Bryan King

Personal information
- Full name: Michael Bryan King
- Date of birth: 18 April 1947 (age 79)
- Place of birth: Bishop's Stortford, England
- Position: Goalkeeper

Senior career*
- Years: Team / Apps / (Gls)
- 1964–1967: Chelmsford City / 136 / (2)
- 1967–1975: Millwall / 380 / (0)
- 1975–1976: Coventry City / 31 / (0)
- Total:  / 547 / (2)

Managerial career
- 1978–1980: Jerv
- 1980–1982: Harstad
- 1982–1985: Tynset
- 1985–1988: Kongsberg
- 1988–1991: Falkenberg

= Bryan King (footballer, born 1947) =

English footballer (born 1947)

Bryan King (born 18 April 1947) is an English former professional footballer who played as a goalkeeper for Chelmsford City, Millwall and Coventry City.

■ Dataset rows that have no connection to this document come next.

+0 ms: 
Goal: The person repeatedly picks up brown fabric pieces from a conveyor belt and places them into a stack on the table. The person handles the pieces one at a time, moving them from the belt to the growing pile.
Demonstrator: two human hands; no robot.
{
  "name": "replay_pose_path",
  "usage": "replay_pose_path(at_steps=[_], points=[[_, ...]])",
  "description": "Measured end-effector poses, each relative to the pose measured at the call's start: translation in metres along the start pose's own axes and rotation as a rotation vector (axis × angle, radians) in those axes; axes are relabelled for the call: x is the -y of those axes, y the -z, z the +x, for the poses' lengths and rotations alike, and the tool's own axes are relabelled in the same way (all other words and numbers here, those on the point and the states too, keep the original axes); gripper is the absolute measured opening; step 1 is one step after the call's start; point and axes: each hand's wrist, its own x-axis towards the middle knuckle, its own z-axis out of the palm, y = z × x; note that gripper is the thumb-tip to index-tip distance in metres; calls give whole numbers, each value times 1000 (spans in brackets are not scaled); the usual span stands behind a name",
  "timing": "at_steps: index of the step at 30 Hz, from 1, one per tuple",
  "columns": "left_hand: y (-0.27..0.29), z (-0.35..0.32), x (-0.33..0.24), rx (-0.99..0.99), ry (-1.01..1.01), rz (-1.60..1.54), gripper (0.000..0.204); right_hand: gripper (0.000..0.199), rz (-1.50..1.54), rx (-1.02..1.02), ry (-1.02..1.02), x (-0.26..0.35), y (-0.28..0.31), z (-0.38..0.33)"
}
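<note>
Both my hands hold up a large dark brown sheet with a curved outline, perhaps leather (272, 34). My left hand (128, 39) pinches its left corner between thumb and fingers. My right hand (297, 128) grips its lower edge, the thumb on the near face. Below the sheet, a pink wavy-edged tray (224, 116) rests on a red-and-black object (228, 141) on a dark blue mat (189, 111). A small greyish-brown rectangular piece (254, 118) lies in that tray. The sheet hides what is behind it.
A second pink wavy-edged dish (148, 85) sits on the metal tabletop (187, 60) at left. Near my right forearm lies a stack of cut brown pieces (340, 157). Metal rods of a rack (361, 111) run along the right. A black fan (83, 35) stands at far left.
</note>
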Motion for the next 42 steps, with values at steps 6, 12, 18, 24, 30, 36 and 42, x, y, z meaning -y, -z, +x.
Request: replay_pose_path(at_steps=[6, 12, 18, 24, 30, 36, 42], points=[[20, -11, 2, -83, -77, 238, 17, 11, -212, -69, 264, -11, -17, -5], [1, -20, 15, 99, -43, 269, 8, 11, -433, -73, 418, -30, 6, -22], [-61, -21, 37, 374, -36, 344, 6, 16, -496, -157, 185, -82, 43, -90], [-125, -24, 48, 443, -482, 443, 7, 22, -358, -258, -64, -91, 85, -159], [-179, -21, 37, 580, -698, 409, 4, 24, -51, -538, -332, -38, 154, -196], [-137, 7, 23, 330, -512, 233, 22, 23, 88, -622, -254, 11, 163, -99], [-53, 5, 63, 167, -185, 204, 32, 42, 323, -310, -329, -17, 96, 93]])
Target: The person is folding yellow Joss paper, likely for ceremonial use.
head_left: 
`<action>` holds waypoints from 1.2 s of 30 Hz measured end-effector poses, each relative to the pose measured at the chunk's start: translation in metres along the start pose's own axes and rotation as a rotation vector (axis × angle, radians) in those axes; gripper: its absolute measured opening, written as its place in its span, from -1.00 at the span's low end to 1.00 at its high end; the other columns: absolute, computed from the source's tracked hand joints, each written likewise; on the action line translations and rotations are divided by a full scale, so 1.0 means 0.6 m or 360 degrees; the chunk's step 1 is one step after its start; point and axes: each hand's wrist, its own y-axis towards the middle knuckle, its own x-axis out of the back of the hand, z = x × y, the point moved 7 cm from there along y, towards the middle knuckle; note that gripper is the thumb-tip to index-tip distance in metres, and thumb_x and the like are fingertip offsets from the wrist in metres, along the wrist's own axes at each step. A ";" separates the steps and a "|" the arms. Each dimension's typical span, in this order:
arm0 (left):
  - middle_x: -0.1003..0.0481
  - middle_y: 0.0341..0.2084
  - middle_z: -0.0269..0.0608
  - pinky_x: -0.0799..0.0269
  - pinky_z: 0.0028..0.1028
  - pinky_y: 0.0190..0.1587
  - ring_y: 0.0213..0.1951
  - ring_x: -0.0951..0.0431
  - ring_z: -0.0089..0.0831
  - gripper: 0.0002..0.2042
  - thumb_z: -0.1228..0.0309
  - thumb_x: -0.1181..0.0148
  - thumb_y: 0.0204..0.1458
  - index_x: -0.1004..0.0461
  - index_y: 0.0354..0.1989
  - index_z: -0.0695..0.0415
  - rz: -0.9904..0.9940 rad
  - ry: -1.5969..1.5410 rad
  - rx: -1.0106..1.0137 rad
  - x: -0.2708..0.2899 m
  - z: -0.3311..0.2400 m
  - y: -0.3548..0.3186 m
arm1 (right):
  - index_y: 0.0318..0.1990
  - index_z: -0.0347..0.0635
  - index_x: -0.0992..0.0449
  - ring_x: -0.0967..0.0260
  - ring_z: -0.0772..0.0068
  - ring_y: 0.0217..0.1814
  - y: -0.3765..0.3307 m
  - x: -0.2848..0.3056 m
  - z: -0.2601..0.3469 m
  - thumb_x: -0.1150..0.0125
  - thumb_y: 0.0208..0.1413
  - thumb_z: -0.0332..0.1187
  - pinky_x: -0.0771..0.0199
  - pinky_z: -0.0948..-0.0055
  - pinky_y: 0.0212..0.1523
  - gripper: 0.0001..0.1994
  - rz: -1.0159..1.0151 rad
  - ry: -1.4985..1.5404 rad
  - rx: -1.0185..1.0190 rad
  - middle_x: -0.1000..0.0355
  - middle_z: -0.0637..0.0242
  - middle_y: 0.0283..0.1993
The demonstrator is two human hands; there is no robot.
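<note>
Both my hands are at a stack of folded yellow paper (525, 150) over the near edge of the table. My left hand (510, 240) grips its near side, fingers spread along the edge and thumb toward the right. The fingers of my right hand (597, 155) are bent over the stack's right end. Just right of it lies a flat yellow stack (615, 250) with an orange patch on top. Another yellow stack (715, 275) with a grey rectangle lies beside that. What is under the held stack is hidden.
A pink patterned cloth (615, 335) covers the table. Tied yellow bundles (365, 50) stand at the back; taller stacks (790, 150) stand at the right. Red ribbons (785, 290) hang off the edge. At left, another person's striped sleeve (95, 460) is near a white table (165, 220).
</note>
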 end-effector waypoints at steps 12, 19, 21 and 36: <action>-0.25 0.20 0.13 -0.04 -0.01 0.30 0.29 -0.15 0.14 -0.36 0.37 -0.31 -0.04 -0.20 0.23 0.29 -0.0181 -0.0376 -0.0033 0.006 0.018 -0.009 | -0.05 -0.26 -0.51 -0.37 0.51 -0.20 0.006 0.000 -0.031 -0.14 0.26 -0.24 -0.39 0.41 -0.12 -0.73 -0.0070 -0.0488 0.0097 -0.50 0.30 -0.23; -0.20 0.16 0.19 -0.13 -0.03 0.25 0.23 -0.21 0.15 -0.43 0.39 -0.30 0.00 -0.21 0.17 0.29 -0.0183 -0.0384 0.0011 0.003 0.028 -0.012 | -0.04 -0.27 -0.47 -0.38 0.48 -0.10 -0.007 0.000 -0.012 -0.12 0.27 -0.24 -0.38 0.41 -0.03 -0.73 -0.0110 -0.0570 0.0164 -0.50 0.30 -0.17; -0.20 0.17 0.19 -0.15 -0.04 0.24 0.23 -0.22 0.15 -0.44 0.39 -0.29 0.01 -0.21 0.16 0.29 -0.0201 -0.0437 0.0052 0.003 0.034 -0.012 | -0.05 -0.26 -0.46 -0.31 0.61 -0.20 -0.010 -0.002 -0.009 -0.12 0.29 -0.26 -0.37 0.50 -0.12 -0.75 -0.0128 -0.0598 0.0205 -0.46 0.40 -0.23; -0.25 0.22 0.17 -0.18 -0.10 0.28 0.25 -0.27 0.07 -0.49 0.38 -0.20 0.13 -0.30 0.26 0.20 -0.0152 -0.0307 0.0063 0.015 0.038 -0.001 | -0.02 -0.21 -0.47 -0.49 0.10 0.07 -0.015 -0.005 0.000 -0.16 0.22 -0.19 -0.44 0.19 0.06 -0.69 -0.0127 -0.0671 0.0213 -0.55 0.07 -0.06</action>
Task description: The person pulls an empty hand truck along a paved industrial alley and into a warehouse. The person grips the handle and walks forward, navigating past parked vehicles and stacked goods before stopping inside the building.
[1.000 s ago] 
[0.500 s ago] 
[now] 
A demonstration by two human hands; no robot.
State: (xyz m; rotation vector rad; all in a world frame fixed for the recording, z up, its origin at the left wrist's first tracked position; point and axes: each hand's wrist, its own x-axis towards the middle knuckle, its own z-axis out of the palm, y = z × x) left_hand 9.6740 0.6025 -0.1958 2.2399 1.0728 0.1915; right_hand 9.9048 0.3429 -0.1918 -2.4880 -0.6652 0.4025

After his playing career, he worked as a manager for Jerv, Harstad, Tynset and Kongsberg in Norway, and Falkenberg in Sweden.
He later worked as a scout for Tottenham Hotspur, Aston Villa and Everton. He now lives in Kongsberg, Norway.

King worked as a scout for Tottenham Hotspur between 2002 and 2008 and was a scout for Aston Villa before that. On 6 January 2017, he left Everton as Scandinavian scout, after working there since 2008.

==Playing career==
King was once called up to the England squad. He was a non-playing substitute for England in their match against Portugal on 3 April 1974.